* Work to complete *
Down to the last line, the material below should be reproduced exactly.
---- Available data
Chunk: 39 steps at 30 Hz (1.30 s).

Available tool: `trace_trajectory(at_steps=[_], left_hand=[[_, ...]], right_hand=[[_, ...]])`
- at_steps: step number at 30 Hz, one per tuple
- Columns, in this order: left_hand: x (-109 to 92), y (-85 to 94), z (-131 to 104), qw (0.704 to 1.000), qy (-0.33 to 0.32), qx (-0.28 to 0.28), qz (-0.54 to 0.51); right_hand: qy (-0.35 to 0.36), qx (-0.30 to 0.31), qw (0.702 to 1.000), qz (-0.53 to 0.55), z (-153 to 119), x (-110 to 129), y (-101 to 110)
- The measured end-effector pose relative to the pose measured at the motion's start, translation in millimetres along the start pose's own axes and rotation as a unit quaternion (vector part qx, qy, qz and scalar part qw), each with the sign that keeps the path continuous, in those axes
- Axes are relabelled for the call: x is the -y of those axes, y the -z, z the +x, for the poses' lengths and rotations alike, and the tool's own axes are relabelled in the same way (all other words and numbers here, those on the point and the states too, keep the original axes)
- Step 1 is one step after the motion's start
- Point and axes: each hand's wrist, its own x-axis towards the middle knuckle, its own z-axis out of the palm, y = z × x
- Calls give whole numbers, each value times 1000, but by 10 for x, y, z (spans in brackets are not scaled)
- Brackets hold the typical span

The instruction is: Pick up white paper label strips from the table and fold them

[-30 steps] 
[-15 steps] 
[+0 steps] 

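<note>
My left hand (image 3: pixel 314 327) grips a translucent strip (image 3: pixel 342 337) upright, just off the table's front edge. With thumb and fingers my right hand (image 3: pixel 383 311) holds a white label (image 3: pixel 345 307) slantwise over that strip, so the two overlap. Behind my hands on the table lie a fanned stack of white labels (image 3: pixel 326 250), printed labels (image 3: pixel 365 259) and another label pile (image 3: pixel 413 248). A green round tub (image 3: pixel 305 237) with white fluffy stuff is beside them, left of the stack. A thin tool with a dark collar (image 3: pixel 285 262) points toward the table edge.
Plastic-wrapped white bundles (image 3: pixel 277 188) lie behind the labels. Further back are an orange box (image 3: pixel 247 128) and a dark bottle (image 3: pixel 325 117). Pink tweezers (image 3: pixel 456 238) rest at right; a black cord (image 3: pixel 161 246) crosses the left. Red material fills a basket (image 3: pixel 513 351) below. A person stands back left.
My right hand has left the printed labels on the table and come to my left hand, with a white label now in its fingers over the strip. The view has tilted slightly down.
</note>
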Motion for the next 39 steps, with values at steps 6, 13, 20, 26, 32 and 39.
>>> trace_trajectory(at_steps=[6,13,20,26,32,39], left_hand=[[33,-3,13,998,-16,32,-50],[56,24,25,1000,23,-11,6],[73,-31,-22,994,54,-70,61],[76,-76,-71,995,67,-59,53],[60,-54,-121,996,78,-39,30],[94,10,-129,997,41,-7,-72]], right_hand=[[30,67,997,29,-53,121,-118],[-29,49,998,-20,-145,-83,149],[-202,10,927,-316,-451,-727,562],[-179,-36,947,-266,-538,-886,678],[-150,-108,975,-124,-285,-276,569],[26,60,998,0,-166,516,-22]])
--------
* Problem solution *
Chunk: 39 steps at 30 Hz (1.30 s).

Available tool: `trace_trajectory(at_steps=[_], left_hand=[[_, ...]], right_hand=[[_, ...]])`
- at_steps: step number at 30 Hz, one per tuple
- Columns, in this order: left_hand: x (-109 to 92), y (-85 to 94), z (-131 to 104), qw (0.704 to 1.000), qy (-0.33 to 0.32), qx (-0.28 to 0.28), qz (-0.54 to 0.51); right_hand: qy (-0.35 to 0.36), qx (-0.30 to 0.31), qw (0.702 to 1.000), qz (-0.53 to 0.55), z (-153 to 119), x (-110 to 129), y (-101 to 110)
- The measured end-effector pose relative to the pose measured at the motion's start, translation in millimetres along the start pose's own axes and rotation as a unit quaternion (vector part qx, qy, qz and scalar part qw), each with the sign that keeps the path continuous, in those axes
- Axes are relabelled for the call: x is the -y of those axes, y the -z, z the +x, for the poses' lengths and rotations alike, and the tool's own axes are relabelled in the same way (all other words and numbers here, those on the point and the states too, keep the original axes)
- Step 1 is one step after the motion's start
- Point and axes: each hand's wrist, its own x-axis towards the middle knuckle, its own z-axis out of the palm, y = z × x
- Calls give whole numbers, each value times 1000, but by 10 for x, y, z (spans in brackets are not scaled)
- Brackets hold the typical span

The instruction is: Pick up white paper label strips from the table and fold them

[-30 steps] 
[-15 steps] 
[+0 steps] 

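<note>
My left hand (image 3: pixel 314 327) grips a translucent strip (image 3: pixel 342 337) upright, just off the table's front edge. With thumb and fingers my right hand (image 3: pixel 383 311) holds a white label (image 3: pixel 345 307) slantwise over that strip, so the two overlap. Behind my hands on the table lie a fanned stack of white labels (image 3: pixel 326 250), printed labels (image 3: pixel 365 259) and another label pile (image 3: pixel 413 248). A green round tub (image 3: pixel 305 237) with white fluffy stuff is beside them, left of the stack. A thin tool with a dark collar (image 3: pixel 285 262) points toward the table edge.
Plastic-wrapped white bundles (image 3: pixel 277 188) lie behind the labels. Further back are an orange box (image 3: pixel 247 128) and a dark bottle (image 3: pixel 325 117). Pink tweezers (image 3: pixel 456 238) rest at right; a black cord (image 3: pixel 161 246) crosses the left. Red material fills a basket (image 3: pixel 513 351) below. A person stands back left.
My right hand has left the printed labels on the table and come to my left hand, with a white label now in its fingers over the strip. The view has tilted slightly down.
</note>
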Motion for the next 39 steps, with values at steps 6, 13, 20, 26, 32 and 39.
>>> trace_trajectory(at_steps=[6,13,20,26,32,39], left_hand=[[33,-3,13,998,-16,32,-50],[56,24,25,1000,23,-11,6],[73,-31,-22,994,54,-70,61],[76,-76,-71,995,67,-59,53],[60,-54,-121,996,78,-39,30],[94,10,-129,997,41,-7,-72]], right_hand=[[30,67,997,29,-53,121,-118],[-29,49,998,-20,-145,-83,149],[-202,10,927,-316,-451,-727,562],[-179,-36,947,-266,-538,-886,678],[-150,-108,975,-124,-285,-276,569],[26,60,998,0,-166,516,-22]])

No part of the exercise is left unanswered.